La misericordia de Dios manifestada en Jesús, una vez más, vence al dolor y a la desesperanza. La vida en Cristo resucitado, el suceso más desconcertante de la historia humana, vence al vacío de la muerte. Aquello que, humanamente, era impensable, sucedió… Y hoy Jesús está vivo. Un acontecimiento universal que no responde a un suceso milagroso, sino a un hecho acaecido y constatado históricamente que, como una vez señaló san Juan Pablo II, debe contemplarse «con las rodillas de la mente inclinadas».

Nosotros, como aquellos primeros discípulos que nos transmitieron un testimonio vivo de lo que habían visto y oído, también somos «testigos de la resurrección de Cristo» (Hech 1, 22). Lo somos, cuando la desolación del Huerto de los Olivos no deshace nuestra fe; lo somos, cuando el Señor nos pide que le ayudemos a cargar con el peso de una cruz compartida; lo somos, cuando permanecemos –como María– al pie de la cruz; lo somos, cuando recorremos con las santas mujeres el camino hacia el sepulcro; lo somos, cuando atardece, de camino hacia Emaús, pero mantenemos nuestro corazón en vela porque Jesús necesita nuestras manos para bendecir, acoger y sanar; y lo somos, cuando nos estremecemos de alegría, porque encontramos en el Resucitado a aquel que da sentido a nuestra vida.

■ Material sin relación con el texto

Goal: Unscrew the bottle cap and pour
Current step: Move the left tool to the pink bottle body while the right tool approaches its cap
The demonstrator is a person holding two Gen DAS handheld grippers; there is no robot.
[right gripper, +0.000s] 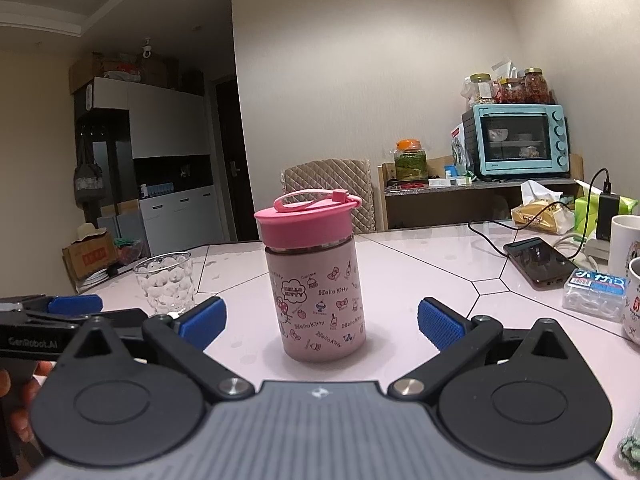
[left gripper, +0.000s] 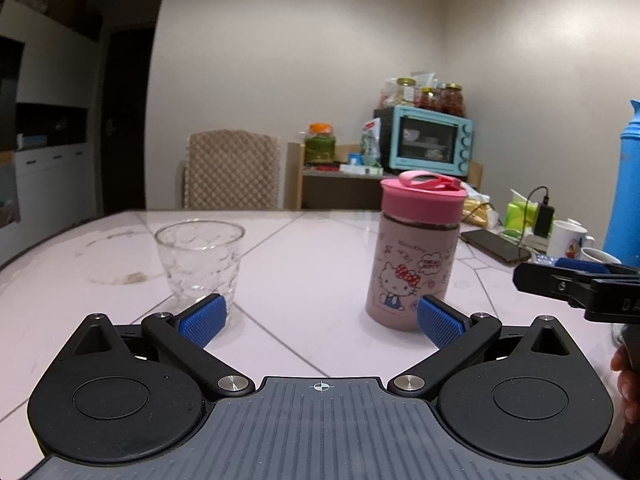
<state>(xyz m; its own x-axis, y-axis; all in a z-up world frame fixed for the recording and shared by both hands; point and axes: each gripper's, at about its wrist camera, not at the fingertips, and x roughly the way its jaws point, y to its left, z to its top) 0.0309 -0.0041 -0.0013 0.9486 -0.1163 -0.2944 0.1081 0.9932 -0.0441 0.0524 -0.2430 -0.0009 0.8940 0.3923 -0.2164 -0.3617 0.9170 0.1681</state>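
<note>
Bottle [right gripper: 316, 284] stands upright on the counter [right gripper: 420, 264], pale pink body w/ cartoon cat prints and "Hello Kitty" lettering, a metal band under the cap. Cap [right gripper: 306, 222] is brighter pink, seated on top, w/ a loop strap lying across it. Drinking glass [right gripper: 165, 284] sits to the bottle's left, well apart, clear w/ a dimpled pattern, looks empty.

Right gripper [right gripper: 320, 320]: jaws spread wide, blue pads on either side of the bottle's lower body but apart from it, holding nothing. Left gripper [left gripper: 320, 320]: jaws also wide open, nothing between them; its left pad overlaps the glass base in view, its right pad overlaps the bottle's foot, contact can't be told.

Left wrist view only: bottle [left gripper: 414, 256] sits right of centre, glass [left gripper: 199, 264] left of centre, the right gripper's black arm poking in at the right edge, plus a blue flask [left gripper: 626, 184] at far right.

Right wrist view only: bottle dead centre, the left gripper's body at the left edge w/ a hand [right gripper: 18, 396] behind it, a white cabinet and door in the back-left.

Both views: phone [right gripper: 538, 260] w/ cable on the counter's right side, white mugs [right gripper: 624, 240], teal toaster oven [right gripper: 518, 142] w/ jars on top, padded chair back [right gripper: 328, 188] behind the counter.
</note>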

Queridos hermanos y hermanas: «Dios es un Dios de vivos y no de muertos» (Lc 20, 38). Y si el Padre ha resucitado a su propio Hijo, nos quiere alegres, esperanzados y llenos de vida, «y vida en abundancia» (Jn 10, 10), porque esa resurrección es promesa de la nuestra.

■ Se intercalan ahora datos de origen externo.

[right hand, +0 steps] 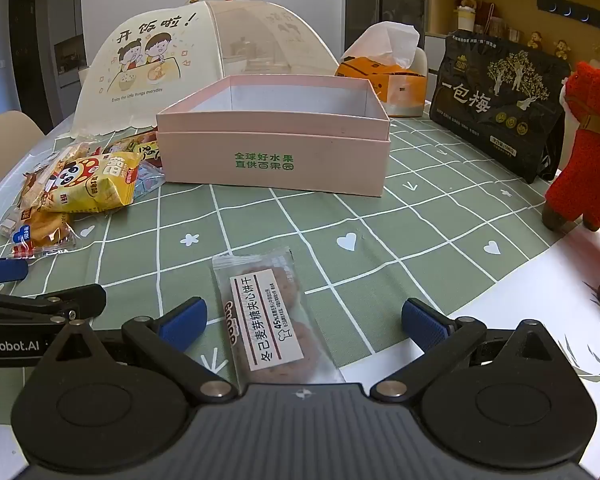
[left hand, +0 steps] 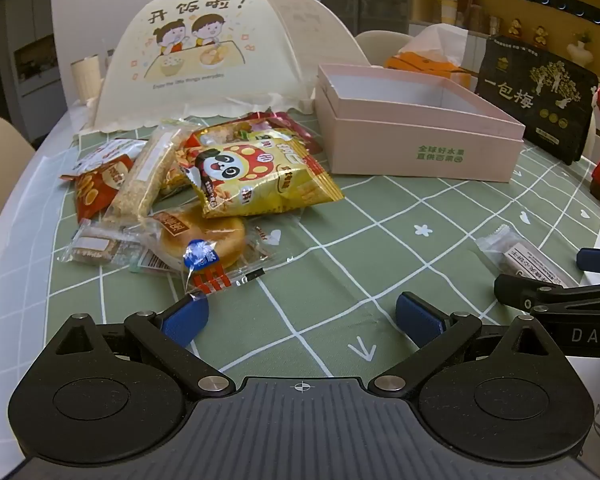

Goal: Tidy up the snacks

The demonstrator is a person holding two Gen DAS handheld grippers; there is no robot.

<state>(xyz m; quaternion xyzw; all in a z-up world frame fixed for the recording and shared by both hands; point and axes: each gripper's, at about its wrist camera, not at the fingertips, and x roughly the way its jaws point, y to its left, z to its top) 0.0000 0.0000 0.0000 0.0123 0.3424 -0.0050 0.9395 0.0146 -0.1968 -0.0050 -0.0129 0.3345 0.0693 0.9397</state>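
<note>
A pile of snack packets (left hand: 204, 188) lies on the green checked tablecloth, topped by a yellow panda bag (left hand: 256, 176) with a wrapped round pastry (left hand: 204, 240) in front. My left gripper (left hand: 302, 322) is open and empty, just in front of the pile. An open, empty pink box (right hand: 276, 152) stands behind; it also shows in the left wrist view (left hand: 416, 140). My right gripper (right hand: 304, 324) is open, its fingers on either side of a clear biscuit packet (right hand: 268, 320) lying flat on the cloth. That packet shows at the right of the left wrist view (left hand: 528, 256).
A cream mesh food cover (right hand: 172, 64) stands at the back left. An orange tissue box (right hand: 384, 76), a black plum bag (right hand: 500, 104) and a red plush animal (right hand: 584, 148) line the back right. The pile shows at the left of the right wrist view (right hand: 84, 188).
</note>
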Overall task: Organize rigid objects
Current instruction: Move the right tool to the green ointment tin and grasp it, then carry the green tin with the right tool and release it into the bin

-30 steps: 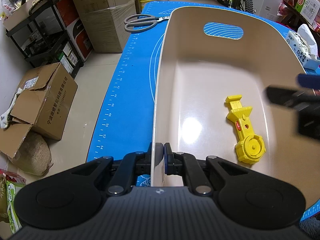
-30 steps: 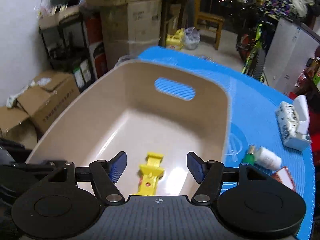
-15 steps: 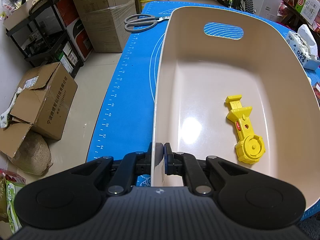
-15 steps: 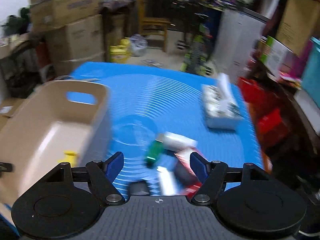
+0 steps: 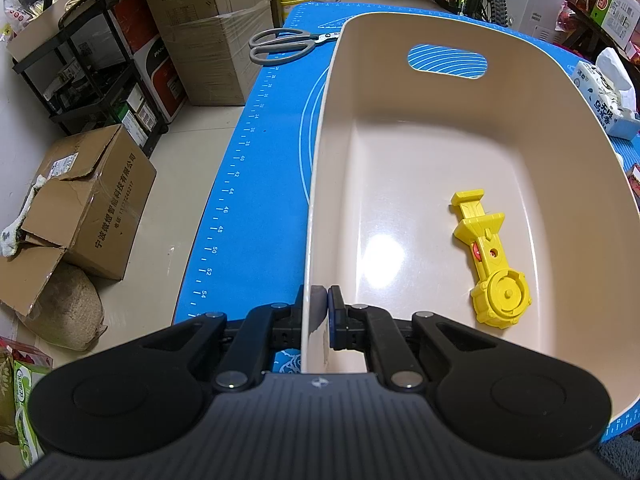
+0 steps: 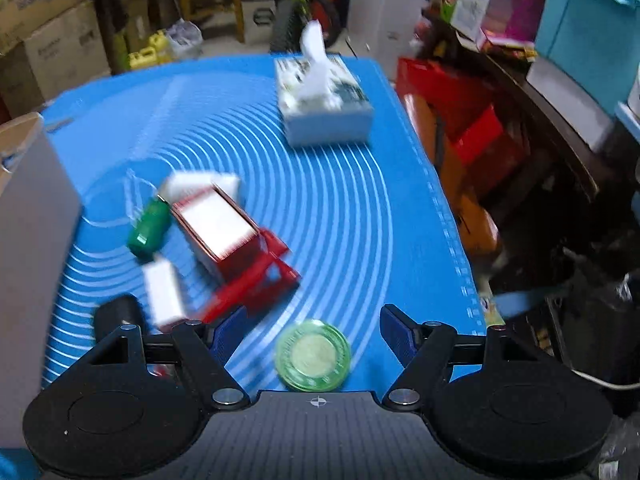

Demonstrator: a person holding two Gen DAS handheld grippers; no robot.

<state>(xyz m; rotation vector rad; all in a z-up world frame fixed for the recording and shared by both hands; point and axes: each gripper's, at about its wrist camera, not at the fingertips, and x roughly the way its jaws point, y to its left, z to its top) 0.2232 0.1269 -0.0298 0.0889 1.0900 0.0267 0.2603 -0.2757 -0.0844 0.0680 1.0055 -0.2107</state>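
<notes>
Left gripper (image 5: 322,312) is pinched tight on the near left wall of the beige bin (image 5: 320,184), one pad outside and one inside, so I hold the bin steady on the blue mat (image 5: 256,184). Gray scissors (image 5: 280,44) lie on the mat beyond the bin's far left corner. Inside the bin I see one yellow toy launcher (image 5: 490,258) lying flat near the right wall, its round end toward me.

On the right side, my right gripper (image 6: 312,330) is spread wide and holds nothing. It hangs over the mat, well to the right of the bin (image 6: 24,216). A round green disc (image 6: 313,361) lies flat just below and between its fingers, a little nearer to me than the blue pads (image 6: 396,330). I think that is the next thing to pick up. It is round, so no side is better than another, and I judge I only need to go down and pull back a bit. The right gripper is the near one; the left one is busy.

To the left of the disc lie a green-capped bottle (image 6: 150,226), a red and white box (image 6: 220,232) and a small white piece (image 6: 164,292), all blurry. A tissue box (image 6: 324,104) sits farther back.
</notes>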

A partir de la Resurrección, esta promesa debe resonar en nuestro interior de una manera más especial, si cabe. Hemos de ser reflejos de esa Vida que se entrega, que se pone al servicio del prójimo sin ningún tipo de acepción de personas. Hasta que seamos conscientes de cuánto nos ama Dios, hasta que el corazón descanse en Él. Y así, como San Pablo, podamos afirmar con serenidad: «Si morimos con Cristo, viviremos con Él» (Rom 6, 5).

Con la Santísima Virgen María, de su mano generosa, delicada y compasiva, nos adentramos en el misterio que el Padre ha llevado a cabo con su vigilia de amor resucitando a su Hijo de entre los muertos por el poder del Espíritu Santo. Y, en su presencia, sintamos cómo su Hijo, hoy, nos dice en silencio: «No temas, he resucitado y estoy contigo» (Misal Romano, Domingo de Resurrección, Antífona de entrada. Cfr. Sal 138 (139), 18.5-6).

Con gran afecto, pido a Jesús resucitado que os bendiga y os deseo una Feliz Pascua de Resurreción.